## [Task]
Your answer should consist of the lines below that hold the word "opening".

## [Data under study]
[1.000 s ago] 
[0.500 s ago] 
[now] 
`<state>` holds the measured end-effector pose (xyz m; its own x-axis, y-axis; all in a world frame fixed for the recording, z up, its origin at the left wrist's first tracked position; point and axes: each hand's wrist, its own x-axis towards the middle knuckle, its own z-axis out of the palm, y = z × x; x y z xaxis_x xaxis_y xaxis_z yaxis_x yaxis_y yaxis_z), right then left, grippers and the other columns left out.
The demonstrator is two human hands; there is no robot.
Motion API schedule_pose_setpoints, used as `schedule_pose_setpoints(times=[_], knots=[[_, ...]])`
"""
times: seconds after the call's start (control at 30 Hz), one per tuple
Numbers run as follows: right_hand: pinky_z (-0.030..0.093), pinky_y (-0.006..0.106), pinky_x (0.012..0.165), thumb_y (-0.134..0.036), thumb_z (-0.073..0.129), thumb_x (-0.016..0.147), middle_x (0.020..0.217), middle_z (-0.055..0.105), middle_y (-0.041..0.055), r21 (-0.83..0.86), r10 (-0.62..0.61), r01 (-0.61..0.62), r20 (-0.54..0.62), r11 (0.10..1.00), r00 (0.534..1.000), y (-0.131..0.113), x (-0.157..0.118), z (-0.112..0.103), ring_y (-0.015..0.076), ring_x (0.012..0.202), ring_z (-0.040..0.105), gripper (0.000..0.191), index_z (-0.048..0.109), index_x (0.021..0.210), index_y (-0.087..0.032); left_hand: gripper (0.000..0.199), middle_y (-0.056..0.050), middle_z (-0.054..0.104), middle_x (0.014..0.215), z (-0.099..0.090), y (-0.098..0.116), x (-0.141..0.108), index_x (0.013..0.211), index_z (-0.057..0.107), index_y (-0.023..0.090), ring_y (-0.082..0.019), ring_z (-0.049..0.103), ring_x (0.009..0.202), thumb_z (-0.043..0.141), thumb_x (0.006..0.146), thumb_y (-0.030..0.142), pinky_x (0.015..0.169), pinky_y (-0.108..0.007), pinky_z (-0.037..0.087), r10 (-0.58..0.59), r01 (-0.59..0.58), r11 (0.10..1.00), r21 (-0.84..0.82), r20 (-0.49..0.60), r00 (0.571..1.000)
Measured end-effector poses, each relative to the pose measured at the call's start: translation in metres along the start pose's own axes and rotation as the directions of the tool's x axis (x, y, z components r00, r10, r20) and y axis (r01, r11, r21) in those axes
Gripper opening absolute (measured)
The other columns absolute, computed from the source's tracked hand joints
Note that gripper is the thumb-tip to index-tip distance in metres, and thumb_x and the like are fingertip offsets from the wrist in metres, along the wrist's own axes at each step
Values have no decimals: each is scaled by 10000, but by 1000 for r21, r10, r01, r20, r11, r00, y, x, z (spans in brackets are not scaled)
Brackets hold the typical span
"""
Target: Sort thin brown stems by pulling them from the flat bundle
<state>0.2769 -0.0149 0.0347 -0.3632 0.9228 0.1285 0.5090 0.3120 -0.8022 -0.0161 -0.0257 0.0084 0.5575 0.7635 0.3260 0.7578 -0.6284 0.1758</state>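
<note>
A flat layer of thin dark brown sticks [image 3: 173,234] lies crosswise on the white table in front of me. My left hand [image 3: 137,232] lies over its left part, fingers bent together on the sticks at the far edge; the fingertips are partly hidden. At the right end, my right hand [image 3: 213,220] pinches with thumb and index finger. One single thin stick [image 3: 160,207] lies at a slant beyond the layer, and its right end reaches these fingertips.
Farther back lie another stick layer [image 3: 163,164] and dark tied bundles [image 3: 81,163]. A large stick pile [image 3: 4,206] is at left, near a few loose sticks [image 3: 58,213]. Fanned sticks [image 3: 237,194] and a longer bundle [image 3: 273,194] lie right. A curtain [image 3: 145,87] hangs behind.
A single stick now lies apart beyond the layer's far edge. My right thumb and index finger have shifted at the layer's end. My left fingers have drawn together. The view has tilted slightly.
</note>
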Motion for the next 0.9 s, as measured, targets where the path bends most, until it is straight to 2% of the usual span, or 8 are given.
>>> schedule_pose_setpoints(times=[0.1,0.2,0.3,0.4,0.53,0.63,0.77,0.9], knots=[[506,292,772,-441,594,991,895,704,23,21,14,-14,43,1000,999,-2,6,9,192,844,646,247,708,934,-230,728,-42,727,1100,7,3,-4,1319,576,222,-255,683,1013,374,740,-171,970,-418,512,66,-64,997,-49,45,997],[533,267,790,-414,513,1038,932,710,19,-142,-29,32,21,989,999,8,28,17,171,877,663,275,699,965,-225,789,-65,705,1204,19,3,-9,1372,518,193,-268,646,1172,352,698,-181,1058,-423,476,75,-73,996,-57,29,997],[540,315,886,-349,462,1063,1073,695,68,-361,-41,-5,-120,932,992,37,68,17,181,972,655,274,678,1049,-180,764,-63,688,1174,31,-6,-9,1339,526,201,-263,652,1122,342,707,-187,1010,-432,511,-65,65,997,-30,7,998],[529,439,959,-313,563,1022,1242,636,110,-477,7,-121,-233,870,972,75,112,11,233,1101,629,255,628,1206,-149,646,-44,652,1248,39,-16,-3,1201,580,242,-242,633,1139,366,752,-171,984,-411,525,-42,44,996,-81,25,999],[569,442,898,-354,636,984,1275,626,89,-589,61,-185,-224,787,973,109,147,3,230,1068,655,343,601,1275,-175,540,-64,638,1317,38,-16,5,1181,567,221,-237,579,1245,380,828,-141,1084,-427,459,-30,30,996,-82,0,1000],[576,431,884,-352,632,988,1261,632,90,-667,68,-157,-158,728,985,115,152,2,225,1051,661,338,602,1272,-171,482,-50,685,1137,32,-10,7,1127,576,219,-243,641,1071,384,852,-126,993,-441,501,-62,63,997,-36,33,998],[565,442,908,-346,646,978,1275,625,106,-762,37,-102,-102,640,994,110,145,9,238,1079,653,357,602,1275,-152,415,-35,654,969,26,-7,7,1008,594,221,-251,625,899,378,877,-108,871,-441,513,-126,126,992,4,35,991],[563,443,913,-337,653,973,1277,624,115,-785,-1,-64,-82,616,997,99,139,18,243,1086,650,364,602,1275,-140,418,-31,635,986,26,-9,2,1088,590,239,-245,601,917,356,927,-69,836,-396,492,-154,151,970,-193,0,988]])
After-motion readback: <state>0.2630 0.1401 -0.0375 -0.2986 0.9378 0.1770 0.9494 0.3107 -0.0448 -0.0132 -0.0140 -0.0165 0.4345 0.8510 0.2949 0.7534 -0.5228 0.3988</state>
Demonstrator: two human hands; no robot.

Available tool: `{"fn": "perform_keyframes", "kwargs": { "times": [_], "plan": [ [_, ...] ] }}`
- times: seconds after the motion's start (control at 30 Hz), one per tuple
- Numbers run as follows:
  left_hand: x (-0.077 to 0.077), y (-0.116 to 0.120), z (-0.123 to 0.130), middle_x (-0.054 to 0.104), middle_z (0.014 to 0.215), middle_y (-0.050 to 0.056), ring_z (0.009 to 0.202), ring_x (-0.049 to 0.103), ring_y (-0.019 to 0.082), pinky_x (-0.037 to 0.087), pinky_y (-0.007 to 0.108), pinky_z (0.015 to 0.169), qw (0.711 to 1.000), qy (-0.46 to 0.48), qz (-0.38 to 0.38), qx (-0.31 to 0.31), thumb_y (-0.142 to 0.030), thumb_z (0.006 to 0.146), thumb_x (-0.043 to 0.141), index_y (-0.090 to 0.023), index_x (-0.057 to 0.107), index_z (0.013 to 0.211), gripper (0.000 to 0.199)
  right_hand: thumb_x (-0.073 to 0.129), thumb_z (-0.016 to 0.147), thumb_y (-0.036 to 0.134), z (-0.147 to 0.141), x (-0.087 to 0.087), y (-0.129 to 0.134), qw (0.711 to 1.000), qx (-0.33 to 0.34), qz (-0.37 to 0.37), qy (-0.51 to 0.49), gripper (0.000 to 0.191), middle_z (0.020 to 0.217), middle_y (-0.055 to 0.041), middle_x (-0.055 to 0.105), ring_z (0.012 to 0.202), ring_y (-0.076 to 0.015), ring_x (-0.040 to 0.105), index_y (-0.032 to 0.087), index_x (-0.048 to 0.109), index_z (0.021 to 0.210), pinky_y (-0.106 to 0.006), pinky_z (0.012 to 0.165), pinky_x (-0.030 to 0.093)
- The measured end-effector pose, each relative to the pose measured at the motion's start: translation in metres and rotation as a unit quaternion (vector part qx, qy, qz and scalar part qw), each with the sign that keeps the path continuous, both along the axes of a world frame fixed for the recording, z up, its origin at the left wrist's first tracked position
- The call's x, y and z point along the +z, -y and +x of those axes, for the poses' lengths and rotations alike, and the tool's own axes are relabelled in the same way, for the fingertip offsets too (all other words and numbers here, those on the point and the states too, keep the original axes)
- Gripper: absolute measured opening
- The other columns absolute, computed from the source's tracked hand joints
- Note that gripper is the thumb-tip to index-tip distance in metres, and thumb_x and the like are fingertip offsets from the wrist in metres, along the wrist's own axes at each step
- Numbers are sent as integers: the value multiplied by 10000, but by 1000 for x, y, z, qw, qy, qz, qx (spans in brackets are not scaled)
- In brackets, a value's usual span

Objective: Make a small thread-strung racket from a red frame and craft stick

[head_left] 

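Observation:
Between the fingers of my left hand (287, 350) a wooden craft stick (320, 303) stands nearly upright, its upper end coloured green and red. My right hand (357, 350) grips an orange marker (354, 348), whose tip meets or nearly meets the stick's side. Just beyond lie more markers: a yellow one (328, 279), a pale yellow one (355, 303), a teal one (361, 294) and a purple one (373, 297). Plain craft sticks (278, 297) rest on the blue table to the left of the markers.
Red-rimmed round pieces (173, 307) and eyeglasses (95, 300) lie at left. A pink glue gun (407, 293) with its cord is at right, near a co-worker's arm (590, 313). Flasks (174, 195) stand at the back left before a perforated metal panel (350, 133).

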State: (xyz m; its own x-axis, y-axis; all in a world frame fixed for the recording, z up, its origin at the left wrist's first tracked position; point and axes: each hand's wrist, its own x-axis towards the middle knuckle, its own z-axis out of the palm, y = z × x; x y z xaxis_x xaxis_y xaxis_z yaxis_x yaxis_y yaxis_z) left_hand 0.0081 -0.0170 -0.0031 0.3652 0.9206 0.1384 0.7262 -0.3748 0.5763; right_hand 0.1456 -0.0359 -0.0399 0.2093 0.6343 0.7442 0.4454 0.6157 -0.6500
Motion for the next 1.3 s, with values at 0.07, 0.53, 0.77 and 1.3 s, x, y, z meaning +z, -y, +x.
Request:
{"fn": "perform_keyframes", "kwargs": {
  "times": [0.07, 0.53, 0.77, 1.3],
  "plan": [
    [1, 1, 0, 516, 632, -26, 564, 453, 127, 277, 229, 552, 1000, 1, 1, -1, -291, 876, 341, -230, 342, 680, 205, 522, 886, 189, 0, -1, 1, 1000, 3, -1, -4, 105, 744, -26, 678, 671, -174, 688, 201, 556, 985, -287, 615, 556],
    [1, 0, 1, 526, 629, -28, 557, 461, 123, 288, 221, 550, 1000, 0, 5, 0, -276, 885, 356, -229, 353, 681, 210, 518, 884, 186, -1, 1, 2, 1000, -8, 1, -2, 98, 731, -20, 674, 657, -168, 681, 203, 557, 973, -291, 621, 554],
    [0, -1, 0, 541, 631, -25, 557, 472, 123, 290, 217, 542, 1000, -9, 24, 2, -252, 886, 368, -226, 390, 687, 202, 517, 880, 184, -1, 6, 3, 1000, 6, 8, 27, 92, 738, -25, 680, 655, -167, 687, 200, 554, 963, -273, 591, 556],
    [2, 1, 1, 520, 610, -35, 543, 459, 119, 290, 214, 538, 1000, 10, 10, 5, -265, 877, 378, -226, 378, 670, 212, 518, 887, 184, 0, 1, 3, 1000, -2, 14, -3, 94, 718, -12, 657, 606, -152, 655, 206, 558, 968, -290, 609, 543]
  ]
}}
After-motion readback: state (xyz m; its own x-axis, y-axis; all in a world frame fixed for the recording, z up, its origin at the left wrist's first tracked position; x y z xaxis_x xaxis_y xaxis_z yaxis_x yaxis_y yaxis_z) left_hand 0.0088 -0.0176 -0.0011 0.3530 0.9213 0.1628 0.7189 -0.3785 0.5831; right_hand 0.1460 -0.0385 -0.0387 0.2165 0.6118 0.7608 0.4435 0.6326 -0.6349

## [Exercise answer]
Gripper opening absolute (measured)
- Gripper: absolute measured opening

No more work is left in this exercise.